Dot is a well-rounded portrait of a girl who is private, intense, scared. The novel is really a character study, taking Dot from the toughest time in her life, where she is just surviving, to a point where she can begin to share her grief. The novel is all about Dot’s voice and her inner world. She protects her thoughts in private as well and in public, but sometimes she does share memories of good times, thoughts about her mother and reflections on her troubles. She has a strong and admirable moral compass, as does the book as a whole. It is a very obvious metaphor that Dot can only do one thing: care for those who are injured and needy and alone, like she is. By the end of the story, though, we can see that Dot will be able to offer more substantial care for animals now that her own healing journey is underway. We can imagine her as a mature, capable vet.
In some ways, the book falls outside YA or “coming-of-age” conventions. Pushing genre boundaries can be useful, but it also means the readership for this story is less clear. Dot is 18 and living alone. Much of her trauma is related to more adult issues and is approached from that perspective rather than that of a young adult. This isn’t really a book for children or young adults, not just due to the serious subject matter, but in tone and structure as well. There is a quality to the writing style and storytelling which makes this a book which young adults can read but which is not written for them. At the same time, it is hard to imagine a wide adult readership.
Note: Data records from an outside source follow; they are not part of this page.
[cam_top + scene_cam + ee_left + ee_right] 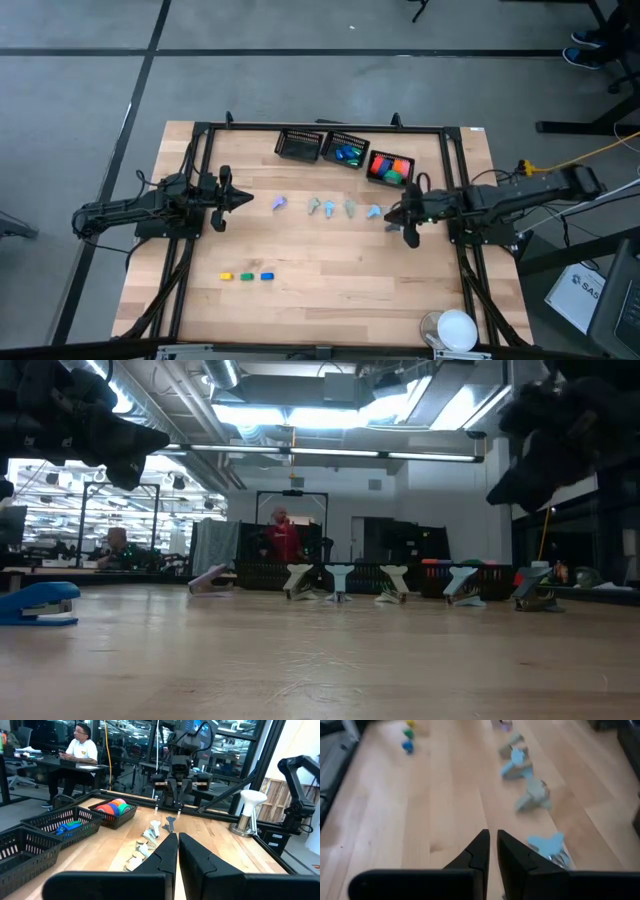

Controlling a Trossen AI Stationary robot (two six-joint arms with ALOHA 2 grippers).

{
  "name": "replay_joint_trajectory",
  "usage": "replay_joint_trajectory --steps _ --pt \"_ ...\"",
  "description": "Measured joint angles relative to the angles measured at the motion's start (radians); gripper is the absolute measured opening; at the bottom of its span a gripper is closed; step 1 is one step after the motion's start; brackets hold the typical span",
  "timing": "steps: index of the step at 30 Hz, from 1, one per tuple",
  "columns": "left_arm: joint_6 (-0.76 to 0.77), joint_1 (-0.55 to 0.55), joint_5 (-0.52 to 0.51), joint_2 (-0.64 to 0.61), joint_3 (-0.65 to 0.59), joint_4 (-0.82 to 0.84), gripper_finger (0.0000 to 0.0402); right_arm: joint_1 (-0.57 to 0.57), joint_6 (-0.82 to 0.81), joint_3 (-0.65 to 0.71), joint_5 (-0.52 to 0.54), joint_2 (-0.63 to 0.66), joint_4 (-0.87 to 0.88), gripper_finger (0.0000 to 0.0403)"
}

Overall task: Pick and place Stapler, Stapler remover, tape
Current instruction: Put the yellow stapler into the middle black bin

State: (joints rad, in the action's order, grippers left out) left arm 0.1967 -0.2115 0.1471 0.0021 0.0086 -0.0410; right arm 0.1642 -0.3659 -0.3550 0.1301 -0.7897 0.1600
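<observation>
Tape pieces (246,276) lie lower-left of centre; left gripper (243,201) & right gripper (392,216) both closed, empty, mid-frame.

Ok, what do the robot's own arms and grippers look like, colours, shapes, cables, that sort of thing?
Both arms are dark, nearly black, built of jointed segments. The left gripper and right gripper each end in two matte black fingers that taper to wedge-shaped tips off a wide black crossbar. Dark cables trail from the arm bases. No markings are legible on either.
</observation>
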Motion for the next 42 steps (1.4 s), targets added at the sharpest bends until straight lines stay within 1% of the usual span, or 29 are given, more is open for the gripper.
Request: replay_joint_trajectory --steps 7,10,13,22,25,30,37,42 --pt "0.000 0.000 0.000 0.000 0.000 0.000 0.0012 0.000 0.130 0.157 -0.035 0.133 -0.243 0.0039" --pt "0.000 0.000 0.000 0.000 0.000 0.000 0.0010 0.000 0.175 0.207 -0.053 0.195 -0.305 0.0039" --pt "0.000 0.000 0.000 0.000 0.000 0.000 0.0008 0.000 0.198 0.244 -0.056 0.258 -0.324 0.0039" --pt "0.000 0.000 0.000 0.000 0.000 0.000 0.0013 -0.001 0.247 0.349 -0.056 0.474 -0.311 0.0039" --pt "0.000 0.000 0.000 0.000 0.000 0.000 0.0011 0.000 0.248 0.349 -0.056 0.539 -0.261 0.0039" --pt "0.000 0.000 0.000 0.000 0.000 0.000 0.0011 0.000 0.308 0.349 -0.056 0.634 -0.205 0.0039" --pt "0.000 0.000 0.000 0.000 0.000 0.000 0.0010 -0.001 0.396 0.349 -0.100 0.716 -0.196 0.0039" --pt "0.000 0.000 0.000 0.000 0.000 0.000 0.0009 -0.001 0.396 0.349 -0.107 0.754 -0.193 0.0039"
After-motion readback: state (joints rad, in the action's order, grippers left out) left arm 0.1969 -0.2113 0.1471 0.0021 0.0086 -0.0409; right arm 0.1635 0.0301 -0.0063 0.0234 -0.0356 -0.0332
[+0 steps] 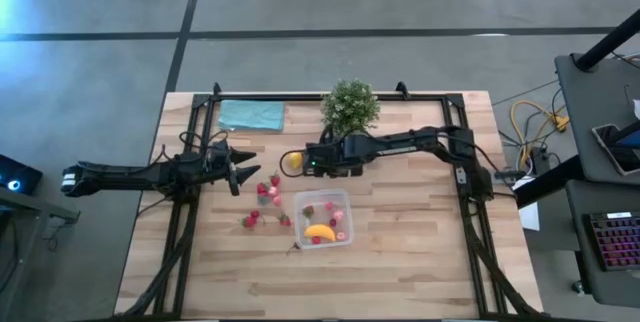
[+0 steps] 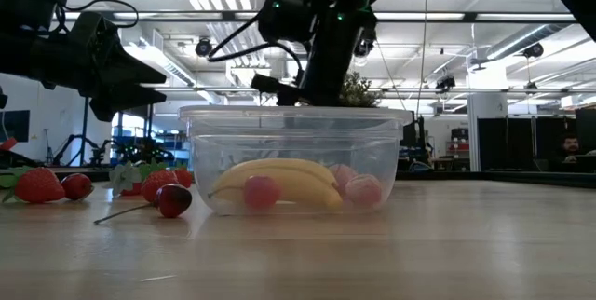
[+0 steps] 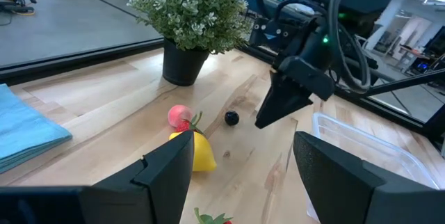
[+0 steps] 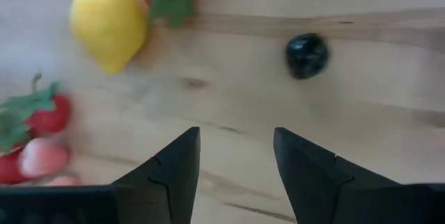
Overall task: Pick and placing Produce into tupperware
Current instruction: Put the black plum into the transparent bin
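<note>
The clear tupperware (image 1: 322, 217) stands on the table's middle and holds a banana (image 2: 275, 181) and a few small red and pink fruits. More produce lies loose on the wood: strawberries (image 1: 266, 192) left of the tub, a yellow lemon (image 4: 110, 19) with a pink fruit (image 3: 179, 116) beside it, and a small dark berry (image 4: 306, 55). My right gripper (image 4: 236, 161) hangs open, pointing steeply down, above bare wood between the lemon and the berry, touching nothing. My left gripper (image 3: 240, 175) waits open at the table's left, level, facing the fruits.
A bushy potted plant (image 1: 350, 107) stands at the far edge, just behind my right gripper. A folded teal cloth (image 1: 250, 114) lies at the far left. A stemmed cherry (image 2: 172, 199) lies close to the tub's left wall.
</note>
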Controlling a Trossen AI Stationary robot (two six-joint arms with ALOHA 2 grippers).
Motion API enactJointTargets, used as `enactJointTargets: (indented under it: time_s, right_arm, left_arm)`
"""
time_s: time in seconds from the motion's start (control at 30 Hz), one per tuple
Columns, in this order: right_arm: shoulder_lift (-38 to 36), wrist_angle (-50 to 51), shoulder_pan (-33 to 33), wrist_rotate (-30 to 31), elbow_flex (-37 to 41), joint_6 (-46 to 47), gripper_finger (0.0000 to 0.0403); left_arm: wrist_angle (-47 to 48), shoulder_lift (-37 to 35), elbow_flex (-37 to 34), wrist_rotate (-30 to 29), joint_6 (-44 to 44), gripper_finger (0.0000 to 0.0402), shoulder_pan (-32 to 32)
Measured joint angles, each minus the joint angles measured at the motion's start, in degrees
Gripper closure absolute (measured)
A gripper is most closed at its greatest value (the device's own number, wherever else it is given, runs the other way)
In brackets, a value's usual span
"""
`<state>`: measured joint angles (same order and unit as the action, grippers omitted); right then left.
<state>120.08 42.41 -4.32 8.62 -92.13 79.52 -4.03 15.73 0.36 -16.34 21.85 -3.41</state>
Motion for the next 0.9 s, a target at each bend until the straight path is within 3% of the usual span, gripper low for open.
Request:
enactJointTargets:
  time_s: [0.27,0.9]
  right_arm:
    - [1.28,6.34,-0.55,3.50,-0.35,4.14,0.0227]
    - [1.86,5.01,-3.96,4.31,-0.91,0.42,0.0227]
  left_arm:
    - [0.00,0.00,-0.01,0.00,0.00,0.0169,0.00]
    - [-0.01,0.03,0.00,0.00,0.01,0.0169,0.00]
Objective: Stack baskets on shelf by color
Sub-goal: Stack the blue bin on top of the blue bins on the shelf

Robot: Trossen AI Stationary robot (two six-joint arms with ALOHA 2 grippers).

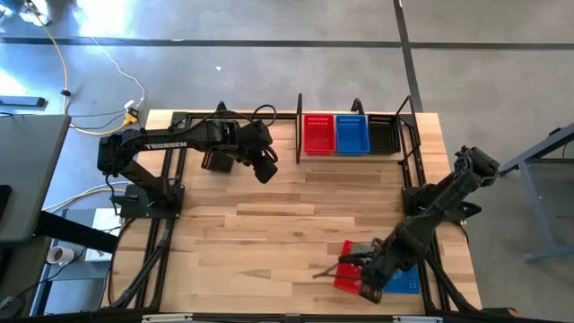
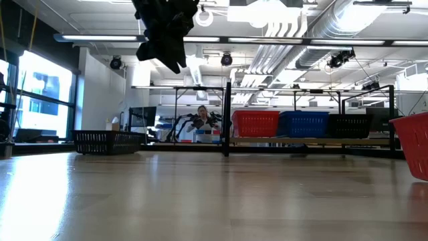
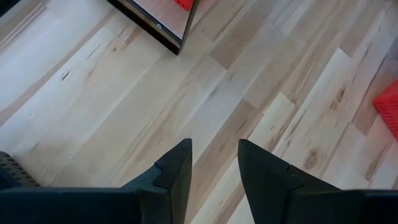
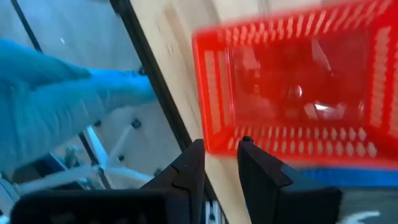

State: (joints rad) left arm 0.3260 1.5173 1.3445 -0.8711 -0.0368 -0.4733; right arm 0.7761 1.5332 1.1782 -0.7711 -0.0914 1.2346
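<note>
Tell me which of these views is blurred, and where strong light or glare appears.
Right wrist view: the red basket at the right gripper is smeared, and a blue shape beside it is blurred beyond recognition. Low view: bright window at left and ceiling lights. High view: glare on the floor at upper left. Left wrist view: sharp, evenly lit table.

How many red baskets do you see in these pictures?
2. One red basket stands on the shelf, beside a blue basket. The other red basket is at the table's near edge, in the right gripper. Stacked ones may be hidden.
</note>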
Decoding Dot Grey is very sad and disturbing at times. It should be noted that this book, though about animals, would be difficult to read for animal lovers. It takes place in the late nineties when no-kill shelters were not as ubiquitous as they are today. Dot often deals with animal euthanasia, and, though she has accepted it, it is emotionally draining and difficult to read about. There is also discussion of animal abuse as well as a daring animal rescue which, while successful, is fraught with danger and sadness. The book does have a happy ending when Dot’s boss drafts a thorough plan to improve and transform the shelter through fundraising, grants and sponsorship. It is a relief that the book ends with optimism; there is a certainty that progress is attainable and that the shelter staff are all committed to this goal.
Kris Rothstein is a children’s book agent, editor and cultural critic in Vancouver, British Columbia.